Recyclable packaging on Qantas's first-ever waste-free flight.

It seems like any other Qantas flight. Passengers board, place their baggage in the overhead lockers and politely find their seats. But this is a dramatically different proposition than the regular morning flight from Sydney to Adelaide. It’s Qantas' – and the world’s – first-ever waste-free flight and it’s serving as a prototype for the future. 

The Plan

Dubbed The Bowerbird Project, Qantas aims to eliminate 100 million pieces of single-use plastic from flights by the end of 2021. In so doing, the airline will reduce its waste by a whopping 75 per cent. 

The mission is so large that it’s one of Australia’s single biggest waste-reduction initiatives. In order to achieve its lofty goal, Qantas and Jetstar will replace 45 million plastic cups, 30 million cutlery sets, 21 million coffee cups and 4 million headrest covers with green alternatives.

The Flight

Recyclable packaging on Qantas's first-ever waste-free flight.

On a short domestic trip like this one (flying time one hour, 49 minutes), at least 34 kilograms of waste heads to landfill. This includes plastic cutlery, cups, bottles and food containers, paper napkins, aluminium cans and other single-use items that occupy the meal tray. Qantas’ Green Team cabin crew distributed meals in containers made from sugar cane with cutlery made from crop starch, both of which are compostable and were supplied by Qantas partner BioPak.

Following the meal service, cabin crew collected the waste and sorted it into different streams – reuse, recycle or compost. Qantas partner Suez, which disposes of the airline’s waste, is composting organic material to be used on farms and gardens. Recyclable plastics will be recycled into new products; non-recyclable plastics will be used to create a type of non-fossil fuel called PEF. 

This flight was all about trialling products and getting feedback from passengers. Qantas Domestic CEO Andrew David says initially there will be a cost to implement all new products and processes but Qantas has no intention of changing the quality of its service, nor will costs be passed on to customers. And ultimately, he says, it’s the right decision, both environmentally and for the business.
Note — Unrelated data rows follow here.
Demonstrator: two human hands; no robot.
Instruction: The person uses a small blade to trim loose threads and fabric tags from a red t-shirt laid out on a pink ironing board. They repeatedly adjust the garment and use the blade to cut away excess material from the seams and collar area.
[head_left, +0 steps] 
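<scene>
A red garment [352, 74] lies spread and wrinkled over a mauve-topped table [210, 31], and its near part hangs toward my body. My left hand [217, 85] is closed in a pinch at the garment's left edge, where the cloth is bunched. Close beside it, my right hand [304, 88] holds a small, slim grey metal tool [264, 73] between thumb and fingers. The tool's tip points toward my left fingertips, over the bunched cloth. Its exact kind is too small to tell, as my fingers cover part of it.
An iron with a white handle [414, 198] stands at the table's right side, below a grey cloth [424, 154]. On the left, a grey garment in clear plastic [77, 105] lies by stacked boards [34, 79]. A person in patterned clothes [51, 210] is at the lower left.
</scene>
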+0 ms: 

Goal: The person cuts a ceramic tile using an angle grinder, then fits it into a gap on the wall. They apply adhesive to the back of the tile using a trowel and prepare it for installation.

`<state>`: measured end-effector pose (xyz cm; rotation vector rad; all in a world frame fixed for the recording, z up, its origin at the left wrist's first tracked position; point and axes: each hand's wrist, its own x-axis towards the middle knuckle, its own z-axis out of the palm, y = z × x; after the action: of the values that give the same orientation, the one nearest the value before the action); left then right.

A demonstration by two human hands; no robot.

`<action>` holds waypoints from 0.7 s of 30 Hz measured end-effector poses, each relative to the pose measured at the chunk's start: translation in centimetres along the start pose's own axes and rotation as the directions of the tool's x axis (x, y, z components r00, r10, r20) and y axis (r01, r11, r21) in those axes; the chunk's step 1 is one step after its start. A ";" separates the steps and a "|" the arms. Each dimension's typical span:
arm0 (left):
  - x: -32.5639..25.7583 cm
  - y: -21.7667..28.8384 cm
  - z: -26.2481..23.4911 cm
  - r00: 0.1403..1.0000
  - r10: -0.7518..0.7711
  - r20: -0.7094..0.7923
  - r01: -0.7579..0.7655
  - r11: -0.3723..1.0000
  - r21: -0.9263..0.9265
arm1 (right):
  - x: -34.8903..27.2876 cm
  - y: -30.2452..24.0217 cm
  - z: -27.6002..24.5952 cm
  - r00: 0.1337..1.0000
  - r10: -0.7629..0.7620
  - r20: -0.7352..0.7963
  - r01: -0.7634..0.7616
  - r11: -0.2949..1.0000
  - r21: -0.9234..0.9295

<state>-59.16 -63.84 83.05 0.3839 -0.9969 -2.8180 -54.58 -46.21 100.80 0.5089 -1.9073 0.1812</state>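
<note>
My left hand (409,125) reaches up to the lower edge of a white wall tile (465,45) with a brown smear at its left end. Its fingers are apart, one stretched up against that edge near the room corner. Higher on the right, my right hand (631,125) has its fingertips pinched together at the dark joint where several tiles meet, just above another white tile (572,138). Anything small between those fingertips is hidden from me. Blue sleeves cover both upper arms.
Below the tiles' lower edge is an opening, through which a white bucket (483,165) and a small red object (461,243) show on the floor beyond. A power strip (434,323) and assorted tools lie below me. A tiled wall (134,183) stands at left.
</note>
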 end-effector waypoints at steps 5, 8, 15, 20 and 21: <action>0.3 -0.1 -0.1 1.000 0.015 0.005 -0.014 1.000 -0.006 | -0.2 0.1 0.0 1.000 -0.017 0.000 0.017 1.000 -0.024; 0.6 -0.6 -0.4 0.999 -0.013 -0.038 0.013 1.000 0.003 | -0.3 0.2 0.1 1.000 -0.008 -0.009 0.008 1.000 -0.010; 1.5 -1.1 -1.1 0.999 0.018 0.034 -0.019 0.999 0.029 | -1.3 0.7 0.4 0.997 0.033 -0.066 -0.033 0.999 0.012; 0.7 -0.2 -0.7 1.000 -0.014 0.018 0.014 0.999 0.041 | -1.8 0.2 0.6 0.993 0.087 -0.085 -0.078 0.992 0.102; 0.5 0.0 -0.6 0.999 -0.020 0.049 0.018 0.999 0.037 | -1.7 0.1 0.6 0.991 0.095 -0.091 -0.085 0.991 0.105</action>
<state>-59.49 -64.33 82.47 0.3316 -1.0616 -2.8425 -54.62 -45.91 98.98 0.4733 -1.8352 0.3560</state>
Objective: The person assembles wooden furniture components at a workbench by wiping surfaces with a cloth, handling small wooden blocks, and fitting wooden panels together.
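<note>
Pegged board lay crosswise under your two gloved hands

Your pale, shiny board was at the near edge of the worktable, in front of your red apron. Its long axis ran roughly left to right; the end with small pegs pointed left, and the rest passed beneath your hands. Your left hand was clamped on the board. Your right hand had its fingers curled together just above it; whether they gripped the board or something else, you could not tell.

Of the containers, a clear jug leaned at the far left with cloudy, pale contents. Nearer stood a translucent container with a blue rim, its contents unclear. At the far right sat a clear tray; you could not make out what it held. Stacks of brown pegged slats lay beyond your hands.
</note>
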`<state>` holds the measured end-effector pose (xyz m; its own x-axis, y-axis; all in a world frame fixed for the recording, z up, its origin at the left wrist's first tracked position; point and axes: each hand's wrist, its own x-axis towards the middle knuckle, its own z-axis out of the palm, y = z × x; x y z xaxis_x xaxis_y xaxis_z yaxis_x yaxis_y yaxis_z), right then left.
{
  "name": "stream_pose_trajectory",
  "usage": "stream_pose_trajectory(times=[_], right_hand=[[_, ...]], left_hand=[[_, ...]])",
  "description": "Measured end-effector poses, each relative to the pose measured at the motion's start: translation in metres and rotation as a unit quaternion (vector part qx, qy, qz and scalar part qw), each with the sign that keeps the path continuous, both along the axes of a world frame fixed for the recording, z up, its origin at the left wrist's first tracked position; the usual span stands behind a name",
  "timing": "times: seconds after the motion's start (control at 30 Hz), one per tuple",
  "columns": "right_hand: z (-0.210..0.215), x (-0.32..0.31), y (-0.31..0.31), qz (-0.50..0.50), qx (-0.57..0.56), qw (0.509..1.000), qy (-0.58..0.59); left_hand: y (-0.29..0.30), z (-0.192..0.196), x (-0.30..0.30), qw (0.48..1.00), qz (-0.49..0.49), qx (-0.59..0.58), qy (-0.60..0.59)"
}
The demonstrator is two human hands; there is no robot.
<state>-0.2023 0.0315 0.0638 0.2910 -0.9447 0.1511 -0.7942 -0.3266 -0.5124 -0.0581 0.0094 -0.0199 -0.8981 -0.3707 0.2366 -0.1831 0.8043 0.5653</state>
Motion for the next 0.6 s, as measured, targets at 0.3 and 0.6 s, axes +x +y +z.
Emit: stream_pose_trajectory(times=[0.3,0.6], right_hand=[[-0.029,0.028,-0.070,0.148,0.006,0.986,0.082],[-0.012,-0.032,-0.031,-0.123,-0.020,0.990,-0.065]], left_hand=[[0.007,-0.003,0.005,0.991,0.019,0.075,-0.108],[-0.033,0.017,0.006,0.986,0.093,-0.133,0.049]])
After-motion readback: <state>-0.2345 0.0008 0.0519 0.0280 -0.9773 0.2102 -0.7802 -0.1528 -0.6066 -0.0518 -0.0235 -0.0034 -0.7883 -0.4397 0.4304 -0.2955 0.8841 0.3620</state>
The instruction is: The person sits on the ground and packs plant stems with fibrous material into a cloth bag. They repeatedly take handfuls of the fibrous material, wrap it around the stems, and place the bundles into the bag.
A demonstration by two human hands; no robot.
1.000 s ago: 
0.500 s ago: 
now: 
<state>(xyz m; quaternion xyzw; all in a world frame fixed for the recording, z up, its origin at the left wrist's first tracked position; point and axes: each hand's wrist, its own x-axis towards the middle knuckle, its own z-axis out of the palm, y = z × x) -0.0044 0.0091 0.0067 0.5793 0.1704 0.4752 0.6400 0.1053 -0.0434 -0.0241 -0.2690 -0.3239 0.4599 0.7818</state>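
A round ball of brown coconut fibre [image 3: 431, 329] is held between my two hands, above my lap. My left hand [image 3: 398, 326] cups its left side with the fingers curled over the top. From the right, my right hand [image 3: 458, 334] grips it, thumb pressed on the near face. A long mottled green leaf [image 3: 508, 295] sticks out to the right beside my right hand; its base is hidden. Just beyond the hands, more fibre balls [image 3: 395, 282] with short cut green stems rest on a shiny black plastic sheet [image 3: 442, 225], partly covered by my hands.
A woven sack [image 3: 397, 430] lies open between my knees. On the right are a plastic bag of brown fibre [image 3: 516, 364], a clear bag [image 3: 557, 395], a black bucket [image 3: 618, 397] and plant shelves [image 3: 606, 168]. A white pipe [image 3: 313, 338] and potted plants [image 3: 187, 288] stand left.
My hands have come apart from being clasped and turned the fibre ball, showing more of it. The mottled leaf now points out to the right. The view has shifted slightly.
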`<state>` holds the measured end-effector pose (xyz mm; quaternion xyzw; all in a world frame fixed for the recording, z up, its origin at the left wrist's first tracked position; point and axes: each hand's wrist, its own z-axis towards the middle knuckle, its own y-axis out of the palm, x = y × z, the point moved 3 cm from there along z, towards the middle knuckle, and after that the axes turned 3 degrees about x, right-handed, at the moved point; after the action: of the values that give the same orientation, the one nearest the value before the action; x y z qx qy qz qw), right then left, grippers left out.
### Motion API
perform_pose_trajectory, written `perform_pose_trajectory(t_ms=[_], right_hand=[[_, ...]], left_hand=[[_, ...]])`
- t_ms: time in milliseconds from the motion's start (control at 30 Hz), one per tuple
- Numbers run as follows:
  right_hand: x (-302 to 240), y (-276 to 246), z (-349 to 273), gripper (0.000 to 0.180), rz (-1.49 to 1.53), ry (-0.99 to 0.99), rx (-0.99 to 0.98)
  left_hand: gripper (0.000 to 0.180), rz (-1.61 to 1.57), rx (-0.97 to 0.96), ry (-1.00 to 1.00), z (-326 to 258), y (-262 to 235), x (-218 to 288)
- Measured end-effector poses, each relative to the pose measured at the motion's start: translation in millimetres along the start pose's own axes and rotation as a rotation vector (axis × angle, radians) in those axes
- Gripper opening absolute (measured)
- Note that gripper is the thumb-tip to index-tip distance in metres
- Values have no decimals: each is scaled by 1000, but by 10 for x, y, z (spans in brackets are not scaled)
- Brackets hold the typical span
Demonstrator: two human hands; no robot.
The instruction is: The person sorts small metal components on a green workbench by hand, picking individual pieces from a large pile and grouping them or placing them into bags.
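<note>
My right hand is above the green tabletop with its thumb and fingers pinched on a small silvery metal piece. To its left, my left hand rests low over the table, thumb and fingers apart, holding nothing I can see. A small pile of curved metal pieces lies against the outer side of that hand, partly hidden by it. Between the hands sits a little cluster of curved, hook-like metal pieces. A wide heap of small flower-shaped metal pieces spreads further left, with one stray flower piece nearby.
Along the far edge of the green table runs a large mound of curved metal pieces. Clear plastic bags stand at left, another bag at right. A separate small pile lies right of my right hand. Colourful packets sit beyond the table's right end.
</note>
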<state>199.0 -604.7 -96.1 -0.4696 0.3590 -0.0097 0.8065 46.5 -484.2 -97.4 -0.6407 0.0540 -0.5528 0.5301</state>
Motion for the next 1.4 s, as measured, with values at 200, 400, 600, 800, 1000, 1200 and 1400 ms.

Sounds ideal, but what about that remaining 25 per cent? Well, Qantas is working on it. Currently, there are international laws that require some materials to be disposed of permanently. The airline is involving suppliers and governments to try and reduce that waste. 

 The verdict

The Bowerbird Project is part of a larger commitment from Qantas to go green. Its achievements already include the largest carbon offset scheme operating in the aviation industry. And last year, the first biofuel flight travelled between Australia and the US successfully. 

So, how was the first waste-free flight? The difference is barely noticeable. The only thing that’s truly unbelievable is that we ever thought those tiny, fiddly individual servings of Vegemite and jam were a good idea.